Tax Implications of the ACA – Just Bad Timing?

With the U.S. Supreme Court decision that the Affordable Care Act (ACA) is constitutional (except for certain Medicaid expansion provisions), the United States is headed toward one of the largest tax increases in its history. At the end of this calendar year, the existing tax rates and numerous other income tax provisions that have the effect of lowering income tax liabilities expire. The tax provisions that the press prefers to call the “Bush tax cuts” will sunset and income tax rates (as well as phase-out provisions for itemized deductions and personal exemptions and numerous other provisions) will revert to pre-2001 levels. In addition, the individual income tax provisions contained in the ACA take effect. There are three primary taxes placed directly on individuals contained in the ACA.

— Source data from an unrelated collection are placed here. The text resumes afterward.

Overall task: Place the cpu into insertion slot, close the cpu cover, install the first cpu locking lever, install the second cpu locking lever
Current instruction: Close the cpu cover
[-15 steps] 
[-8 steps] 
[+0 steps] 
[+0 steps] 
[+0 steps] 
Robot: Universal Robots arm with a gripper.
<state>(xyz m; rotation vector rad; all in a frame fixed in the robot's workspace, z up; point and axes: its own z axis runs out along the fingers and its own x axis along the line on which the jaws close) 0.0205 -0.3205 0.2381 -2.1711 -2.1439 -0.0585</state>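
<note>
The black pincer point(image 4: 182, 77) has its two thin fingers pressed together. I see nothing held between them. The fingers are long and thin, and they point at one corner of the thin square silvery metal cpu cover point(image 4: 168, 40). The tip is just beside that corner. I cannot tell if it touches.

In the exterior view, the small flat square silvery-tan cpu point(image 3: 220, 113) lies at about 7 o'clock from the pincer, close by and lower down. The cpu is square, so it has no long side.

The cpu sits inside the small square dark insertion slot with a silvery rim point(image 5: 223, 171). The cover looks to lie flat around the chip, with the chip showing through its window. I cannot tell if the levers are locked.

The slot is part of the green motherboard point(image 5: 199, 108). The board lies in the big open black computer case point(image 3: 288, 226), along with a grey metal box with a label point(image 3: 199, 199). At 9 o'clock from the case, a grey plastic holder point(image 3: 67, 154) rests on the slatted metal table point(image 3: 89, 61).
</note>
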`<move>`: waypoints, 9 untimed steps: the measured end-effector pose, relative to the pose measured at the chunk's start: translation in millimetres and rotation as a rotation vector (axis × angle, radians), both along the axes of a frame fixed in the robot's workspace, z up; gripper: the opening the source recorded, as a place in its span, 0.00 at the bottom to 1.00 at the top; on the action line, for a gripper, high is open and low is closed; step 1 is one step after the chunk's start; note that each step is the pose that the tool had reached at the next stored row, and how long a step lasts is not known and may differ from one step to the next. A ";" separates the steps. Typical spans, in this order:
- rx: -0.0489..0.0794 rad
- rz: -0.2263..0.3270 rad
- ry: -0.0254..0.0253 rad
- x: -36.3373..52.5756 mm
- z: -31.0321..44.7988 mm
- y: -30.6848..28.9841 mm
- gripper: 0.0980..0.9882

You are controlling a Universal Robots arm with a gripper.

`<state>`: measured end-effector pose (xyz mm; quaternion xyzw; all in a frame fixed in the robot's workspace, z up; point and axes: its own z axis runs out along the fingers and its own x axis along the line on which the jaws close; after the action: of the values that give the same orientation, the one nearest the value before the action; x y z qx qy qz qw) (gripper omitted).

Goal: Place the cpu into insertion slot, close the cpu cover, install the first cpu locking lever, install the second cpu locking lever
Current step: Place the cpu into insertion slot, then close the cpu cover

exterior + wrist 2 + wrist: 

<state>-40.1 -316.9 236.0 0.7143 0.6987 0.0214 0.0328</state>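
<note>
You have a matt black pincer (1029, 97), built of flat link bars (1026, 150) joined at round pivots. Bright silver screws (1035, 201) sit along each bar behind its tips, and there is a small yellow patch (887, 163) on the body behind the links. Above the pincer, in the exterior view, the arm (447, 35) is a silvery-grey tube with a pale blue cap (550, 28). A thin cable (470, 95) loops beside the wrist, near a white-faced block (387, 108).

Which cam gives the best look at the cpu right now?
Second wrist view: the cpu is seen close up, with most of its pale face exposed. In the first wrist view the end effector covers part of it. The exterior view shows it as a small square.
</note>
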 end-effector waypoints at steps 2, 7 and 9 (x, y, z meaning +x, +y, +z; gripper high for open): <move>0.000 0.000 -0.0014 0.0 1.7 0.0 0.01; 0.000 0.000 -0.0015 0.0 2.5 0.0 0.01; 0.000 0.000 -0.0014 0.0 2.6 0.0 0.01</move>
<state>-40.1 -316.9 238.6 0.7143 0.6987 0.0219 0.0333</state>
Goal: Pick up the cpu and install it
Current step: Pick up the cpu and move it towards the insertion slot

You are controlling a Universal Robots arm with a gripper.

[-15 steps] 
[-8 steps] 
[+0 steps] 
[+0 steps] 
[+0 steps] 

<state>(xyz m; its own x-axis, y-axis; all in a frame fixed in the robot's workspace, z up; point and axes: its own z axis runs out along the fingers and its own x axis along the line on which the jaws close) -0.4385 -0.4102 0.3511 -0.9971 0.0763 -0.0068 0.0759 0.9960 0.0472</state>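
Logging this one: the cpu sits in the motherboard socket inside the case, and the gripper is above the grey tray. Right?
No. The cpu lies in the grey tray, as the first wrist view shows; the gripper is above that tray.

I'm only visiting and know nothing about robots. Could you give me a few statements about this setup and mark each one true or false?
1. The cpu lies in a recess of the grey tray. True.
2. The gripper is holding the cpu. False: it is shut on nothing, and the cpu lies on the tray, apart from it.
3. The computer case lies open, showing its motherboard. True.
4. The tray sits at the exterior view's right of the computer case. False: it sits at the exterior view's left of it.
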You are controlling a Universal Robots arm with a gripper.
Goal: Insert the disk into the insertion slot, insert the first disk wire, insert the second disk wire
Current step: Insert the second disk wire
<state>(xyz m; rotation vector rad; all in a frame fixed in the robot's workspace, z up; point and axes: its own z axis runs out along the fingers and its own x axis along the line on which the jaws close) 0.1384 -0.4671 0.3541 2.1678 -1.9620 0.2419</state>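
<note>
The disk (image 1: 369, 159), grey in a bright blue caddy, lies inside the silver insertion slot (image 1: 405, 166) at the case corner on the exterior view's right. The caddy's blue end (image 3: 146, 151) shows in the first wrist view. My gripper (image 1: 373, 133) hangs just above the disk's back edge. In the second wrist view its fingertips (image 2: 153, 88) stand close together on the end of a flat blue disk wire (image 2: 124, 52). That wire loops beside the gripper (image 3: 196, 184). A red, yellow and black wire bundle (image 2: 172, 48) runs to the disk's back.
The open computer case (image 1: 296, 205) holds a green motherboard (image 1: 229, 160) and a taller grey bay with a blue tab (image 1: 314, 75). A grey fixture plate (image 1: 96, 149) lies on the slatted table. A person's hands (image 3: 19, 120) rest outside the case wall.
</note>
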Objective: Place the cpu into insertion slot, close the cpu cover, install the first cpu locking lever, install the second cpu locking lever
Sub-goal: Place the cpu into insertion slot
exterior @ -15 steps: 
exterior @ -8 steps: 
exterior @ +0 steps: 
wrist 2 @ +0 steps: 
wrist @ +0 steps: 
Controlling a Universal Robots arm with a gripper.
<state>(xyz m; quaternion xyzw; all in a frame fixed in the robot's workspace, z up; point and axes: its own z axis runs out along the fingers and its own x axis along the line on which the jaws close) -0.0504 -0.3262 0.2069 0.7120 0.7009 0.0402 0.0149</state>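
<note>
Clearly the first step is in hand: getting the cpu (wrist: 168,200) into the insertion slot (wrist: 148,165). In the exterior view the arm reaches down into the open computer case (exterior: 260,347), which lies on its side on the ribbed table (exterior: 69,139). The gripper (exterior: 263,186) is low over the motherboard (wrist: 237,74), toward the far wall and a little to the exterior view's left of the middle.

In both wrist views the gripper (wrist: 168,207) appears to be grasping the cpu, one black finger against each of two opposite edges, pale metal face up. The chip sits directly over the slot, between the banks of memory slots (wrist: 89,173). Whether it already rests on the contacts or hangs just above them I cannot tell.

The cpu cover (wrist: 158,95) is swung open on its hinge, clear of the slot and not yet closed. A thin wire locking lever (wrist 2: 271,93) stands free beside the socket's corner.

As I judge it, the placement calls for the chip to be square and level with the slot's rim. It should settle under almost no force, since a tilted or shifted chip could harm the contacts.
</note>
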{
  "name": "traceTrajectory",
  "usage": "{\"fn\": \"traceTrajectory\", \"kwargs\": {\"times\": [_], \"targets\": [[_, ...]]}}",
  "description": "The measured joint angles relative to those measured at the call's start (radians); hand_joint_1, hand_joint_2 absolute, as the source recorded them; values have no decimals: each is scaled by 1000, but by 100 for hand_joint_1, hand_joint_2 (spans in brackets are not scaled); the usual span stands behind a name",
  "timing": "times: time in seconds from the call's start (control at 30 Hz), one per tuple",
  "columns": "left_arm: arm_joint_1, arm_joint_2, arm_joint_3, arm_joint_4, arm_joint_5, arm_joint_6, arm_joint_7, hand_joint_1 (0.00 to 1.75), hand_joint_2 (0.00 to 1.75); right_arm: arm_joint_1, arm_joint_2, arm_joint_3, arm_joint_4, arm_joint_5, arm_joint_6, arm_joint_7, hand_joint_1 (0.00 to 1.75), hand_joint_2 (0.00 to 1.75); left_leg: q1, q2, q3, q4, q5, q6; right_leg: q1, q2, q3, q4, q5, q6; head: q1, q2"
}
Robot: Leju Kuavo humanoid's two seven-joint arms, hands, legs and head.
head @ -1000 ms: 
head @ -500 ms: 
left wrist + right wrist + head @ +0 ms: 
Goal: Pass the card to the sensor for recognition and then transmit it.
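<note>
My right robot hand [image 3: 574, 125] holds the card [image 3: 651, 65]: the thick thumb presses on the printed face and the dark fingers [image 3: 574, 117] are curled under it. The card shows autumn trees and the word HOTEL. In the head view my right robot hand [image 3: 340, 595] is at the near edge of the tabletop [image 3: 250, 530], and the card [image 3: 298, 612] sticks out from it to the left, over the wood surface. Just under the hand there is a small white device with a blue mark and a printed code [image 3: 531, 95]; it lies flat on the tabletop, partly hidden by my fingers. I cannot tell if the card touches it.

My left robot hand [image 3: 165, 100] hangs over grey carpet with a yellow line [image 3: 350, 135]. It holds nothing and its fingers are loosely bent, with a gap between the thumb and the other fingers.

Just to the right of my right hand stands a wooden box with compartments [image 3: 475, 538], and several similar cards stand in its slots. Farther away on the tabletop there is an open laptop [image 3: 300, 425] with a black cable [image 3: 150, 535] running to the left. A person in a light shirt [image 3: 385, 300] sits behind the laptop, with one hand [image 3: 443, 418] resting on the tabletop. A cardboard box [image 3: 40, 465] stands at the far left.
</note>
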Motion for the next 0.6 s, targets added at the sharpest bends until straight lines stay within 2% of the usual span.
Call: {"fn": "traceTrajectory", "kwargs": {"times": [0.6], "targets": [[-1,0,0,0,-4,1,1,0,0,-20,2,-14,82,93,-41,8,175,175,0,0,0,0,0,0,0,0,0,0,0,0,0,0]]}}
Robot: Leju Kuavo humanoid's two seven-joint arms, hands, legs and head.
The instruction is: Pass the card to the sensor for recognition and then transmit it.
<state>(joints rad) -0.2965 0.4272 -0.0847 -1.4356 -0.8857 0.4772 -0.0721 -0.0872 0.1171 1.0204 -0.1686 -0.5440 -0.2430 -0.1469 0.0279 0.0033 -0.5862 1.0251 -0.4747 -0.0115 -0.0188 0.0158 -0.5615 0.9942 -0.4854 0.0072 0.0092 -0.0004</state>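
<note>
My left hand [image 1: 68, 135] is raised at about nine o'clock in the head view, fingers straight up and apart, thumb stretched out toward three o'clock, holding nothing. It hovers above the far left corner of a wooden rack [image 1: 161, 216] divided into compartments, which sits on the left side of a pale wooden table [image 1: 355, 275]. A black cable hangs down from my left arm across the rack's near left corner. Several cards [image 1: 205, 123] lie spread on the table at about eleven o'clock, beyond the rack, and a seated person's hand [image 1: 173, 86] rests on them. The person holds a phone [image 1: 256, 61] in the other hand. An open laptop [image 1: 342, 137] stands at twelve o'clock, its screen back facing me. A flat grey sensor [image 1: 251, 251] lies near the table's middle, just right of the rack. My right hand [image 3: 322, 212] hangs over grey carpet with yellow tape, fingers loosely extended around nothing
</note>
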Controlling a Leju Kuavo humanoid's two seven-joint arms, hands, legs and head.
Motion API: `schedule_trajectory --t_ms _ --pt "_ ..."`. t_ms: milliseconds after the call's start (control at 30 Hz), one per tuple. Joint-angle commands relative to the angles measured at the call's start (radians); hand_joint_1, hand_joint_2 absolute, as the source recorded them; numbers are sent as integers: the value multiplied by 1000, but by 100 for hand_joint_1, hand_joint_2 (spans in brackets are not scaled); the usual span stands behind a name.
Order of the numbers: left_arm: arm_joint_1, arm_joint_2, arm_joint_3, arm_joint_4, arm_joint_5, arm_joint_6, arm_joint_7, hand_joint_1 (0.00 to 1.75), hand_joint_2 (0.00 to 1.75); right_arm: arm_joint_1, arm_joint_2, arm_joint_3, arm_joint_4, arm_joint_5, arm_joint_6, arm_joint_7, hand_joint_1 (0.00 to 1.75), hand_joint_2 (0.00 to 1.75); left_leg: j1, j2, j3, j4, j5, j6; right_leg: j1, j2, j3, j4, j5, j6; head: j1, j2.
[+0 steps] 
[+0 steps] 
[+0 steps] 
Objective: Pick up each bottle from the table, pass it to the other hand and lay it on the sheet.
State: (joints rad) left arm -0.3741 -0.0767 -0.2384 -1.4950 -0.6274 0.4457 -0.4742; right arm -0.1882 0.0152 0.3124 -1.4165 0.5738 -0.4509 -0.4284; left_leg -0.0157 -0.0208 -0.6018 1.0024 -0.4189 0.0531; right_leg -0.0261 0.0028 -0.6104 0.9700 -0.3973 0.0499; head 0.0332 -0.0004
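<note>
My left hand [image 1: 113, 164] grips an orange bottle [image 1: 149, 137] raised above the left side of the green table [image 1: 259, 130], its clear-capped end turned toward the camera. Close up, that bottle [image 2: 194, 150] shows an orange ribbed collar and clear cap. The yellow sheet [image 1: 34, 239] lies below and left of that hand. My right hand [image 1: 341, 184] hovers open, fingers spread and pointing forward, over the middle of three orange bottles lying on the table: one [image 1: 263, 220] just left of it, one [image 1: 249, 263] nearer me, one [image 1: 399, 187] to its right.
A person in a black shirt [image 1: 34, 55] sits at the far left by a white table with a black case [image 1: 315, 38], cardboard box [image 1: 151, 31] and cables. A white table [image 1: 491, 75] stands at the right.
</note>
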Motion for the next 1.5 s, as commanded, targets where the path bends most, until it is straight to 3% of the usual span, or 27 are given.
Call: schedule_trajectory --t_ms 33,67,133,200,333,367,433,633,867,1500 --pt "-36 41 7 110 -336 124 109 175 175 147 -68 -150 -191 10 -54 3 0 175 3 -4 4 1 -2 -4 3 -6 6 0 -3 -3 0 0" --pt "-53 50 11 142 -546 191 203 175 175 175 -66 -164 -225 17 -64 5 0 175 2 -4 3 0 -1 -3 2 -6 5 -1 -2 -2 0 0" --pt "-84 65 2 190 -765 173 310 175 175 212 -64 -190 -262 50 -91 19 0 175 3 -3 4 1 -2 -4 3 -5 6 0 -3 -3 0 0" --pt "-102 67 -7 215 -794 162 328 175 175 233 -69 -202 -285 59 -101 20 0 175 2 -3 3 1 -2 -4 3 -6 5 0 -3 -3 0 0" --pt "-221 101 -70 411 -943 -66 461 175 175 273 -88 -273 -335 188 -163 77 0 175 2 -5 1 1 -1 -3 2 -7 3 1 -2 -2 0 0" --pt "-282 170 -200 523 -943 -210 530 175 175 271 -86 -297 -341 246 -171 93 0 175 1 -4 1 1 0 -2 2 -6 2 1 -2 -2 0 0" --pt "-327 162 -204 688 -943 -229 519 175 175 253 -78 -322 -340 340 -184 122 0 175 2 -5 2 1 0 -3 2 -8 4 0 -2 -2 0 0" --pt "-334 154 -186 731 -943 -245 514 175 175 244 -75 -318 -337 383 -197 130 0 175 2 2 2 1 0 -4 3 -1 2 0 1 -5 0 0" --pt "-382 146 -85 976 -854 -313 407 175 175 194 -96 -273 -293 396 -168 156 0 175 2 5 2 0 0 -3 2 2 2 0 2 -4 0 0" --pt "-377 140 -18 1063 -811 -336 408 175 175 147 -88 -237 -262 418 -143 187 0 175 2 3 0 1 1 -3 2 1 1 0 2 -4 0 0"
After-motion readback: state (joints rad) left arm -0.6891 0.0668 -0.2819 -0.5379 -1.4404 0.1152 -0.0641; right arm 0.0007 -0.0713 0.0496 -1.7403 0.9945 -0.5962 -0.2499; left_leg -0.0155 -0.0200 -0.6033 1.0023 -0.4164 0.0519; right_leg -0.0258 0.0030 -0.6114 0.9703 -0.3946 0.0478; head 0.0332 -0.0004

First, since the individual mandate was determined to be a valid exercise of Congress’s power to tax, the shared responsibility penalty will be imposed on most individuals that fail to carry and maintain minimum essential coverage. This penalty is equal to the lesser of the monthly penalty amounts for months in which minimum essential coverage is not maintained or the national average premium for bronze level qualified health plans which is to be offered through state run insurance exchanges. When completely phased in, the penalty generally should not exceed 2.5% of the excess of a family unit’s adjusted gross income over the income used to determine the need to file an income tax return. There are exemptions for religious reasons, people who cannot afford coverage, and incarcerated individuals.

Next, beginning January 1, 2013, an additional 0.9% Hospital Insurance (HI) tax will be imposed on certain taxpayers. HI is currently imposed on all wages at a 2.90% rate divided equally between the employer and the employee. Starting next year, the additional HI tax will be imposed on wages received with respect to employment on taxpayers in excess of a threshold amount. The threshold amount is $250,000 for individuals filing joint returns; $125,000 for married individuals filing separately; and $200,000 for all other individuals. The HI increase does not affect the tax imposed on the employer, only the employee.

Additionally, beginning January 1, 2013, a tax is imposed on unearned income. The tax is 3.8% of the lesser of income from dividends, interest annuities, rents, royalties and capital gains; or the amount by which modified adjusted gross income exceeds a threshold amount. Modified adjusted gross income is adjusted gross income plus excluded foreign earned income. The threshold amounts are the same as in the preceding paragraph.

When the new taxes are combined with the sunset of the Bush tax cuts, most individuals paying income taxes will see an increase and many individuals will see a dramatic increase. For example, the federal tax rate on taxable dividends will increase from 15% to 43.4%. The people primarily affected by these changes will not be the wealthy since they will simply adjust their spending patterns as needed. As we have seen before, when luxury items are taxed excessively, the people who suffer the most are the producers of those items, not the consumers. In this case, the taxpayers adversely affected will be the high earners who have not accumulated significant wealth. A couple earning $250,000 or so with a mortgage, a car payment or two, and children either in or on the way to college may not be able to adjust quickly or easily to these tax rate changes.

The other adverse effect will be on the U.S. economy as both the wealthy and the high earners have to stop spending more quickly than is good for anyone. The wealthy will postpone purchasing the new yacht; taking the second vacation; or buying the second (or third) house. What will the high earners postpone?

One comment Add your comment

Scott Ragsdale

August 23rd, 2012
1:16 pm

It is conceivable that taxes on households that earn $250,000 will increase to 43.4% if they don’t have health coverage. I think such a household not having health coverage is unlikely. In addition the payment for health coverage is deductible.
The real disproportion here is that the tax rate for $250,000 and above has been 15% for the years when the rest of us paid much more for the wars and for the bank bail out.
Time has long since passed to even out the investment burden in what makes it possible for our “job creators” to make money in the first place – a well educated civil society.